Conversations about green building often focus on building performance – energy use, water use, comfort. Increasingly, however, the industry is also beginning to focus on the embodied energy, resource use and waste involved in the actual construction of a building. One company – DIG Southeast – is well placed to capitalize on this shift, producing “bricks” (technically Compressed Earth Blocks) that are local, biodegradable and have a low embodied energy. They are the product of a vision brought to life by Jeff Gannon of Green Door Design/Build in Pittsboro, North Carolina.
“The thing I love about CEB is that it is a truly local and sustainable building material; the carbon footprint is as low as it gets, beginning with the fact that we don’t ever use topsoil, just subsoil. Plus we are able to process blocks in a very low fuel consumptive way, and the end products is an aesthetically flexible block. It feels good, it looks good, it’s strong, and it has unlimited uses.”
Gannon began the project to expand his green building contracting business to include manufacturing CEBs for use in an immense range of green building projects.
Dig SE’s CEBs are composed of North Carolina clay and follow the guidelines of “Cradle-to-Cradle” design (refering to design that “seeks to create systems that are not only efficient but also essentially waste free”) and manufacturing. The entire supply chain for CEBs takes place within 70+/- miles, from gleaning the clay at graded development sites in the Triangle area, to their final resting place in the homes of North Carolinians.

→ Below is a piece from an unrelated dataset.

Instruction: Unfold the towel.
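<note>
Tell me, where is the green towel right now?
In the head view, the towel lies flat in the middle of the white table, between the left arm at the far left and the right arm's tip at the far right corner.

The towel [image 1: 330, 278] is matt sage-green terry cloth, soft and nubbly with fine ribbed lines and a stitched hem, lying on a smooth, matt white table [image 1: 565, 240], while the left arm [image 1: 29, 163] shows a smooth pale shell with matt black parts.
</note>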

There are two kinds of blocks Dig southeast makes: stabilized, meaning mixed with cement to become weatherproof, and unstabilized, meant to be used indoors, or to be finished with a protective and aesthetically limitless layer of plaster. The machinery Gannon uses biodiesel-powered hydraulic press to compress the red clay into 7”x14” and 10”x14” blocks.
Each brick weighs about 20 lbs. That makes for great strength and substantial thermal and sound insulation. The blocks naturally repel insects, are flame and water resistant, and yes, they are bullet-proof as well.
CEBs make it possible to build a strong, well-insulated, energy efficient house using materials that can be created on-demand in any given community. Their uses are only limited by creativity, and have been used for a wide array of construction projects– think fences, flooring, walls, road paving, ovens, raised gardens, and dams, among others.
Making houses out of earth is not new. Bricks have been created for centuries. But today, more than ever, people are looking for simple and affordable alternatives for housing. Part of Gannon’s vision is to empower communities to build houses cheaply and using the greenest, healthiest building materials possible.
Gannon aims to lead workshops that teach people to create these blocks themselves using the same Carolina red clay, the same clay that we all have in our back yards here in the Piedmont.